Print out the full listing, exactly.

▶ Given information:
============================================================

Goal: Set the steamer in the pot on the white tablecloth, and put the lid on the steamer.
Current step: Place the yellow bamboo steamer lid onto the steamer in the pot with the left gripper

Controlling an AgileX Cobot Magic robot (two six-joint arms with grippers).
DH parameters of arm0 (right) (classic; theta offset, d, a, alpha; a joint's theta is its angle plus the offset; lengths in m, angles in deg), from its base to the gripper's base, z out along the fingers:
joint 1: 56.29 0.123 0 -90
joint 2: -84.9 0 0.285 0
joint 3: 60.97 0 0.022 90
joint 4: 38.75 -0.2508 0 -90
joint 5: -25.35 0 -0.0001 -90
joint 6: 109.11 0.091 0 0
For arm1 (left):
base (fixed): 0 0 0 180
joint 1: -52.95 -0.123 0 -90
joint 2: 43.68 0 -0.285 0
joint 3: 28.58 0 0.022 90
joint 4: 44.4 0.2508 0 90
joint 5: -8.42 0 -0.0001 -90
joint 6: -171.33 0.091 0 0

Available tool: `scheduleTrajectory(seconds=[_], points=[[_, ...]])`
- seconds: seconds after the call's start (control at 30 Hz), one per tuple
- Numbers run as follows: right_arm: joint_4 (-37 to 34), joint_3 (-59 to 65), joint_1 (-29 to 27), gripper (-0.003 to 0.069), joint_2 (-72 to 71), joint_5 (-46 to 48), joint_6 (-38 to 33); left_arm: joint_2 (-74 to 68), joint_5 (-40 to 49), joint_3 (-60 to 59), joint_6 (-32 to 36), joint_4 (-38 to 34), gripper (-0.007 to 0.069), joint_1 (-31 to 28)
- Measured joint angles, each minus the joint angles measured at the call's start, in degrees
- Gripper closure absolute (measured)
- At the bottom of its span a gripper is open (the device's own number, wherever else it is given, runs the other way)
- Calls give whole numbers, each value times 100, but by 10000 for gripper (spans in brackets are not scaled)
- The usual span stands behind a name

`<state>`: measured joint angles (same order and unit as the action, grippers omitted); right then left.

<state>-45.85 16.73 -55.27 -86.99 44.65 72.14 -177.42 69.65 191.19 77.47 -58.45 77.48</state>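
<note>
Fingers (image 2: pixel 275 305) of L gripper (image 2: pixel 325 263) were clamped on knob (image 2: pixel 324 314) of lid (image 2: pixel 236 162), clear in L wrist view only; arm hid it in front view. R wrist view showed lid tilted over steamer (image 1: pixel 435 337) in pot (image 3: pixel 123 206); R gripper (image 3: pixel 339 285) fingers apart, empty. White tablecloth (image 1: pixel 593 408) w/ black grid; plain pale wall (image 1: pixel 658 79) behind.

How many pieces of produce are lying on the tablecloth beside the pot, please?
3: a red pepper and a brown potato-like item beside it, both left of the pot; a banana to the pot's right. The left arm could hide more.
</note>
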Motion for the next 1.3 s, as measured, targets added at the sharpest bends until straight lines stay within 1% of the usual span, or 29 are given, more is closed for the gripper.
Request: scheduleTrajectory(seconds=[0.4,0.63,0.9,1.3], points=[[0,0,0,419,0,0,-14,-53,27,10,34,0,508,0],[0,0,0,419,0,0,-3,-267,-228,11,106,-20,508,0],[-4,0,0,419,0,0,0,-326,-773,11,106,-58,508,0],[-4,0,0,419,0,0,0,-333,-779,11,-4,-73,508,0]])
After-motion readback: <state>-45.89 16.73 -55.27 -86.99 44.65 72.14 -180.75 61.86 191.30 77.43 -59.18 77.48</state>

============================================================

▶ Answer area:
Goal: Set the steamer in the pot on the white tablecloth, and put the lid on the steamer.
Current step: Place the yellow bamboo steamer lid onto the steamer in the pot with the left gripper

Controlling an AgileX Cobot Magic robot (two six-joint arms with grippers).
DH parameters of arm0 (right) (classic; theta offset, d, a, alpha; a joint's theta is its angle plus the offset; lengths in m, angles in deg), from its base to the gripper's base, z out along the fingers:
joint 1: 56.29 0.123 0 -90
joint 2: -84.9 0 0.285 0
joint 3: 60.97 0 0.022 90
joint 4: 38.75 -0.2508 0 -90
joint 5: -25.35 0 -0.0001 -90
joint 6: 109.11 0.091 0 0
For arm1 (left):
base (fixed): 0 0 0 180
joint 1: -52.95 -0.123 0 -90
joint 2: 43.68 0 -0.285 0
joint 3: 28.58 0 0.022 90
joint 4: 44.4 0.2508 0 90
joint 5: -8.42 0 -0.0001 -90
joint 6: -171.33 0.091 0 0

Available tool: `scheduleTrajectory(seconds=[_], points=[[_, ...]])`
- seconds: seconds after the call's start (control at 30 Hz), one per tuple
- Numbers run as follows: right_arm: joint_4 (-37 to 34), joint_3 (-59 to 65), joint_1 (-29 to 27), gripper (-0.003 to 0.069), joint_2 (-72 to 71), joint_5 (-46 to 48), joint_6 (-38 to 33); left_arm: joint_2 (-74 to 68), joint_5 (-40 to 49), joint_3 (-60 to 59), joint_6 (-32 to 36), joint_4 (-38 to 34), gripper (-0.007 to 0.069), joint_1 (-31 to 28)
- Measured joint angles, each minus the joint angles measured at the call's start, in degrees
- Gripper closure absolute (measured)
- At the bottom of its span a gripper is open (the device's own number, wherever else it is given, runs the other way)
- Calls give whole numbers, each value times 100, but by 10000 for gripper (spans in brackets are not scaled)
- The usual span stands behind a name

`<state>`: measured joint angles (same order and unit as the action, grippers omitted); right then left.

<state>-45.85 16.73 -55.27 -86.99 44.65 72.14 -177.42 69.65 191.19 77.47 -58.45 77.48</state>
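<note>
Fingers (image 2: pixel 275 305) of L gripper (image 2: pixel 325 263) were clamped on knob (image 2: pixel 324 314) of lid (image 2: pixel 236 162), clear in L wrist view only; arm hid it in front view. R wrist view showed lid tilted over steamer (image 1: pixel 435 337) in pot (image 3: pixel 123 206); R gripper (image 3: pixel 339 285) fingers apart, empty. White tablecloth (image 1: pixel 593 408) w/ black grid; plain pale wall (image 1: pixel 658 79) behind.

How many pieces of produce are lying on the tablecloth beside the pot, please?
3: a red pepper and a brown potato-like item beside it, both left of the pot; a banana to the pot's right. The left arm could hide more.
</note>
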Motion for the next 1.3 s, as measured, targets added at the sharpest bends until straight lines stay within 1% of the usual span, or 29 are given, more is closed for the gripper.
Request: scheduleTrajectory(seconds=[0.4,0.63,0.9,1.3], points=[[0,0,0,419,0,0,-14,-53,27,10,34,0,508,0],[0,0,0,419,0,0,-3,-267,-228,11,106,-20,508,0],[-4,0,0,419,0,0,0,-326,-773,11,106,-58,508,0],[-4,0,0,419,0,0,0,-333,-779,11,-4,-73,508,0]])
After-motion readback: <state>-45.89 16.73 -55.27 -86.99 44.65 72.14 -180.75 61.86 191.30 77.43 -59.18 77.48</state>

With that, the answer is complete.